The thing about Michigan that always gets me is: the administration and the fans regularly act like there is something special about them. They do things "the right way." They are somehow morally superior, and that is why - even if they lose games - they are still special.
But over the last couple of decades, it's become clear that there is no there there. They are just another big school trying to win games and willing to compromise values along the way to get there. To wit:
- The Fab Five viewed with such reverence that one of them comes back as head coach despite all of the corruption associated with that era of the program.
- The number one football recruit in the country, Rashan Gary, somehow leaving three years of higher education in Ann Arbor unable to pop double digits on his Wonderlic.
- A $490 million settlement with victims of a team doctor who abused students while still revered head coach Bo Schembechler looked the other way.
- The head basketball coach suspended a paltry five games in the regular season - but, of course, not the postseason - for taking a swing at another coach during the handshake line.

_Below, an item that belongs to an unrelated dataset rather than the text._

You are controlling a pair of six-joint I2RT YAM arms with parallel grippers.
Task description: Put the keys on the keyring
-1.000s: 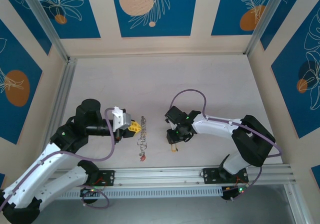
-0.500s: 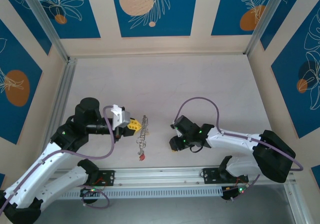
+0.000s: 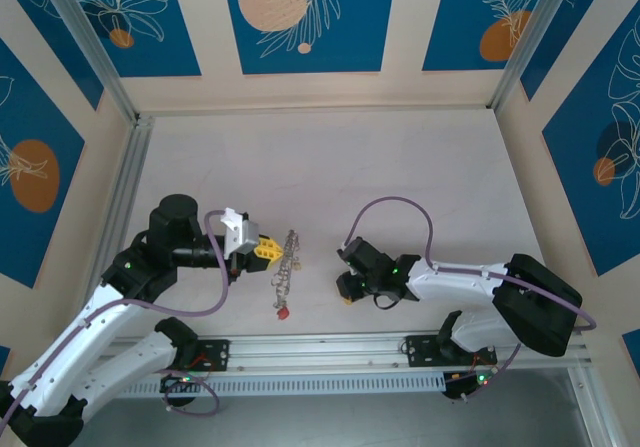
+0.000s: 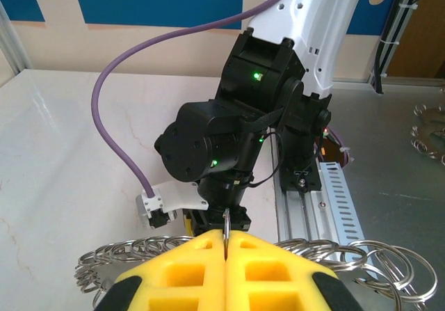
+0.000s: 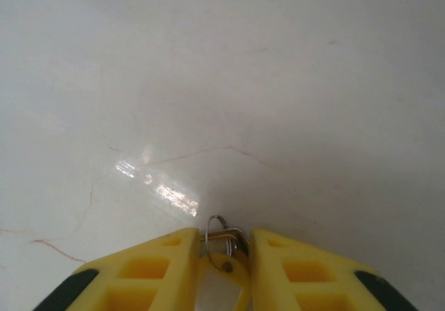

These are not equivalent in importance or embarrassment of course. But the main point is this: there is no evidence at all, if there ever was, that Michigan operates on some higher academic ground, some higher moral ground, or applies some higher ethical standards than any other school in the Big Ten. Their scandals, their coaches' behavioral standards, their standards for their top players' academic capacity, their administrative morality is no better- and quite possibly worse- than their Big Ten counterparts.
So spare me all the talk of the Michigan Man. They are just another school trying to win games, compromising values along the way. There is nothing special about them at all.